• _PROBLEM REQUIREMENTS_: Within the listing below, locate all lines containing the word "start". Copy each one.

• _RECORDS SHOWN_:
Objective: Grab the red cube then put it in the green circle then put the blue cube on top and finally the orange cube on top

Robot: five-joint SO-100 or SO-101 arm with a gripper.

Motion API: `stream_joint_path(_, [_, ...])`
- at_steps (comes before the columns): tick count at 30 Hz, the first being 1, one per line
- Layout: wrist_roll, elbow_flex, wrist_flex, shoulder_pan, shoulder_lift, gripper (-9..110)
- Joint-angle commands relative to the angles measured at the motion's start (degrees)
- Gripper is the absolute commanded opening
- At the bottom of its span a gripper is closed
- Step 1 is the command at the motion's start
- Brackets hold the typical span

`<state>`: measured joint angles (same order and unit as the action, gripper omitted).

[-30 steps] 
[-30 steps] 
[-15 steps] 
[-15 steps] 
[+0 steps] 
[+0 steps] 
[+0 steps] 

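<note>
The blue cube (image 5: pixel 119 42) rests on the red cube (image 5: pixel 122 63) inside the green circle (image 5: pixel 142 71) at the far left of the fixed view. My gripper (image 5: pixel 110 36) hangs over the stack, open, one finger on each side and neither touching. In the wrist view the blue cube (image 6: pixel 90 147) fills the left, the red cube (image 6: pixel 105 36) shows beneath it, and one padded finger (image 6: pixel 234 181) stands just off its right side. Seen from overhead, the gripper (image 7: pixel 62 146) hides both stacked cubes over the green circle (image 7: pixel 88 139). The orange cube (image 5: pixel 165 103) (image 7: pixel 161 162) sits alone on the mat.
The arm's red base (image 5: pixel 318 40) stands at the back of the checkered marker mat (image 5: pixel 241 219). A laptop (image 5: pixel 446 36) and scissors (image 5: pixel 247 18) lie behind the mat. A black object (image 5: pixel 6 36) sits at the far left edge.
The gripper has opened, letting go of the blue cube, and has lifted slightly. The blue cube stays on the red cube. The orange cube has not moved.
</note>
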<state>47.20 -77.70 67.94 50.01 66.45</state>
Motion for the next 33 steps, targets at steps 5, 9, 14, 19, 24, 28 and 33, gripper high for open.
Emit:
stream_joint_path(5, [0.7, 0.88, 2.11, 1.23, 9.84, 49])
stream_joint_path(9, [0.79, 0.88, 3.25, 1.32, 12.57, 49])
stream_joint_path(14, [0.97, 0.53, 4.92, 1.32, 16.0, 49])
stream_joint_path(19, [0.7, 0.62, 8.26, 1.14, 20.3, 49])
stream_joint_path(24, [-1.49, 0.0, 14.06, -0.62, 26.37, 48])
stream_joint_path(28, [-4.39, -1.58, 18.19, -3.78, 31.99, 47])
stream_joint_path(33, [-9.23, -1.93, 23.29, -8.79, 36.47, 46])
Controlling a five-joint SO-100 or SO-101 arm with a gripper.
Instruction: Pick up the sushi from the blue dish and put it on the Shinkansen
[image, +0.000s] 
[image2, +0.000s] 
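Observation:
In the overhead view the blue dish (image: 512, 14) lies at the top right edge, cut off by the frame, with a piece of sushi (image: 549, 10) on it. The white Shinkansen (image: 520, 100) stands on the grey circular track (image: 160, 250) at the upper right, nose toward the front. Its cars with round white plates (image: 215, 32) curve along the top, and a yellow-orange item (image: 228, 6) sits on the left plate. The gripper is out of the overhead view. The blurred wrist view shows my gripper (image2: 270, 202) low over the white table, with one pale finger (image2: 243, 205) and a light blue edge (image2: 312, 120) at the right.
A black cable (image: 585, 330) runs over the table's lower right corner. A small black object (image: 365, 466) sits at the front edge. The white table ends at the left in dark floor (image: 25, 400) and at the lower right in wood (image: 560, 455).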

• _RESPONSE TO THIS EXERCISE_:
- Joint-angle commands relative to the angles measured at the motion's start (degrees)
- Step 1 is the command at the motion's start

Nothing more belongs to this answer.